Repeat verbatim only the lines from the opening of the material below through the one that contains "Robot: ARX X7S".

─── SUPPLIED DATA

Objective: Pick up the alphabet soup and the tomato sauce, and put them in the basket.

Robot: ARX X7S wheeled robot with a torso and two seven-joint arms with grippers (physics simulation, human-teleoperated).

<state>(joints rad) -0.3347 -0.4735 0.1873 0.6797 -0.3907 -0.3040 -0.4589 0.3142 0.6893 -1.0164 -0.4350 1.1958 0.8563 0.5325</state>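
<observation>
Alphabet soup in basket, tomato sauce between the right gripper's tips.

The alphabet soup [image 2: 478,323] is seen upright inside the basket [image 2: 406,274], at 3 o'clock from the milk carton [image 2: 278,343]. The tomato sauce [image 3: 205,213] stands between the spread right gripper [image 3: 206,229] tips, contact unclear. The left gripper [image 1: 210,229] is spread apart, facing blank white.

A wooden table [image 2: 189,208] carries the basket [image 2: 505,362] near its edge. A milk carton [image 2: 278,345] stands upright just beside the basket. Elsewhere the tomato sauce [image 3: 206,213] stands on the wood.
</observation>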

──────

REPLY:
Objective: Pick up the alphabet soup and the tomato sauce, and put them in the basket.

Robot: ARX X7S wheeled robot with a torso and two seven-joint arms with grippers (physics simulation, human-teleoperated).

That concludes the output.